Task item >> Reproduce all of the data below without alteration; exclude every picture.
---------- The data
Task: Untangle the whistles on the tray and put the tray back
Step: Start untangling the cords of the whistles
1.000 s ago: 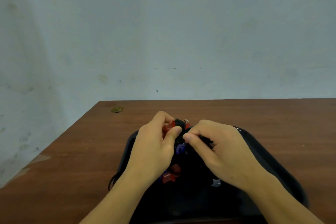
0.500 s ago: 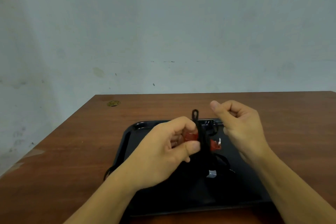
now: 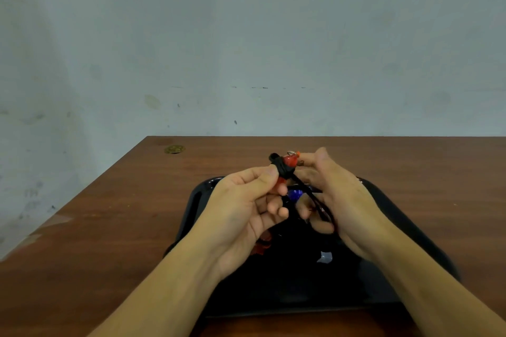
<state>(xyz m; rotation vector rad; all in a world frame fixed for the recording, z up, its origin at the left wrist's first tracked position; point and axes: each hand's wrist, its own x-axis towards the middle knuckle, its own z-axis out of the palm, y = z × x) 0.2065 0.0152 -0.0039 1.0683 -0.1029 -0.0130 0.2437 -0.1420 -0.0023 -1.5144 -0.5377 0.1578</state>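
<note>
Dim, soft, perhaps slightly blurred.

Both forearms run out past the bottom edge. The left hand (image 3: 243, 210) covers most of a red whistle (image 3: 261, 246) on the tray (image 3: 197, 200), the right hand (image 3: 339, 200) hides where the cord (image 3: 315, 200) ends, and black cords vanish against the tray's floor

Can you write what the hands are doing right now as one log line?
left hand: pinches red whistle | right hand: holds black cord | tray: on table | whistles: not yet untangled
</note>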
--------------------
Response to this exercise >>
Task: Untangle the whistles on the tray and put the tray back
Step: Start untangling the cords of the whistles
1.000 s ago: 
0.500 s ago: 
now: 
<state>(xyz m; rotation vector rad; all in a world frame fixed for the recording, z up, its origin at the left wrist's first tracked position; point and axes: each hand's wrist, its own x-axis towards the middle knuckle, its own z-axis out of the palm, y = z × x) 0.2065 0.0152 -0.0039 1.0683 -0.1029 -0.0130 0.2437 -0.1420 -0.0023 -1.5144 -0.5377 0.1578</state>
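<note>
Dim, soft, perhaps slightly blurred.

Both forearms run out past the bottom edge. The left hand (image 3: 243, 210) covers most of a red whistle (image 3: 261, 246) on the tray (image 3: 197, 200), the right hand (image 3: 339, 200) hides where the cord (image 3: 315, 200) ends, and black cords vanish against the tray's floor

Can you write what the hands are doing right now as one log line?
left hand: pinches red whistle | right hand: holds black cord | tray: on table | whistles: not yet untangled
</note>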

No further answer is expected.